Ella kembali cemberut mendengar pertanyaan dari Maira. Ingatannya berputar ke saat-saat Albert mengusap rambutnya. “Aku nggak akan mengubah keputusanku.” Kalimat Albert tersebut berputar-putar di telinga Ella, membuat hatinya pecah berkeping-keping.
“Oh iya, aku baru ingat. Kita ada tugas dari Bu Ovy, disuruh bikin prakarya dari kain batik.” Maira mengalihkan cerita, karena melihat Ella enggan menjawab pertanyaannya. Maira tidak ingin memaksa sahabatnya itu untuk bercerita.
“Gampang aja, sih. Tinggal beli aja di toko souvenir. Cari harga yang paling murah dan kualitasnya jelek, biar dikira kita bikin sendiri,” celetuk Naya, yang baru aja bergabung.
“Boleh juga tuh idemu,” ujar Ella sambil tertawa kecil.
“Ya udah. Pulang, yuk. Gak sabar nih, pengen rebahan,” ajak Naya.
“Kuy, lah,” sahut Ella dan Maira. Hari ini Ella berencana langsung pulang ke rumah dan mengurung diri di kamar ketika mamanya pulang. “Eh, ini roti untuk kalian berdua aja. Aku lagi nggak nafsu makan manis-manis,” ujar Ella.
Maira dan Naya saling berpandangan. “Kamu yakin? Dia sengaja belikan roti mahal untuk kamu, loh,” tanya mereka berdua.
“Iya, aku serius. Perutku lagi nggak enak untuk makan roti manis,” kilah Ella.

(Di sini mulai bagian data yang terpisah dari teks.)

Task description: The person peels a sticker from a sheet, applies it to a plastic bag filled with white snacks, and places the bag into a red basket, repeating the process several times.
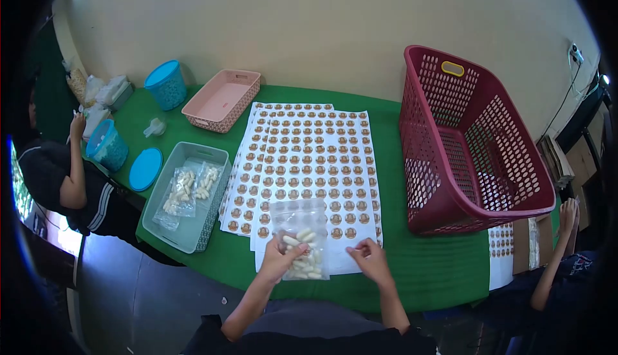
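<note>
My left hand (280,261) grips the lower left side of a clear zip bag (299,214) partly filled with off-white capsules (310,268). The bag is held over the near edge of the white sticker sheets (318,169), which carry rows of round brown stickers. To the right of the bag, my right hand (369,260) is over the sheet's lower right corner, its thumb and forefinger pinched together. Whatever sits between those fingertips, if anything, is too small to make out. Backing paper without stickers shows along the sheet's bottom right.
Left of the sheets, a grey-green basket (219,153) holds several capsule bags. Behind it are a pink basket (222,97), a lidded blue tub (166,86) and a blue lid (145,169). A tall maroon basket (444,210) stands right. Other people work at both sides.
</note>
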Demonstrator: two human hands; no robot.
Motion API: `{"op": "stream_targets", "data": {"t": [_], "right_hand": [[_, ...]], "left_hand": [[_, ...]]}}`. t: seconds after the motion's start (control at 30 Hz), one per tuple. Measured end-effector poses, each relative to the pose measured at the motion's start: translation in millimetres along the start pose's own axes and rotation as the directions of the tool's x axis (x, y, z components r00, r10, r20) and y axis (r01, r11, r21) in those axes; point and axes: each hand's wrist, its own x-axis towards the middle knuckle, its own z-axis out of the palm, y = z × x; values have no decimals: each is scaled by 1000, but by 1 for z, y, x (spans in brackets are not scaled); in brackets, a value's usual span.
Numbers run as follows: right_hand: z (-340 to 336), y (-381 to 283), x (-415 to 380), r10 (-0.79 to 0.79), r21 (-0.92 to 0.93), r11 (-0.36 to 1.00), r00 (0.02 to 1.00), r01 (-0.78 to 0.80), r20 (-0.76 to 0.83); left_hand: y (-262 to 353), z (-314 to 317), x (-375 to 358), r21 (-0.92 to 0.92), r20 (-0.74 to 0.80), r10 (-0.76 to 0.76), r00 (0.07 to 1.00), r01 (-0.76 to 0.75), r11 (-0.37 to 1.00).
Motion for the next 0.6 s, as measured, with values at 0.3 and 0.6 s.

“Ya udah, deh. Besok-besok aku ganti traktir di kantin, deh,” sahut Maira disertai anggukan kepala Naya.
“Nggak usah. Kan aku dapat gratis, bukan beli pakai uang sendiri,” balas Ella.
***
“La, lihat tuh di gerbang.” Maira menunjuk ke arah gerbang sekolah dengan isyarat mata.
“Astaga!” seru Naya kaget.
Ella memandang ke arah gerbang. Dia menajamkan indera penglihatannya, untuk melihat apa yang dilihat Maira dan Naya barusan. Beberapa detik kemudian, raut wajah Ella merah padam.
“Hah, ya ampun. Ngapain lagi dia sini?” gerutu Ella dalam hati. “Guys, kayaknya barangku ada yang ketinggalan di kelas, deh,” ucap Ella berusaha kabur.
Sayangnya dia terlambat. kedua temannya sudah berjalan duluan dan mengobrol dengan supir ganteng yang menjemput Ella tersebut. Cowok itu sudah berganti dengan pakaian casual, membuat ketampanannya semakin terpancar. Maira dan Naya meminta maaf pada Albert, karena merasa tidak enak sudah membawa roti milik Ella.
“Ella!” seru Albert sambil melambaikan tangannya. Senyumnya yang manis, membuat para siswi terhipnotis melihatnya.
“Ugh, sial!” Ella tidak bisa kabur lagi. Dia terpaksa mendekati gerbang sambil memasang wajah masam.
“Gimana keadaanmu?” tanya Albert dengan suara lembut.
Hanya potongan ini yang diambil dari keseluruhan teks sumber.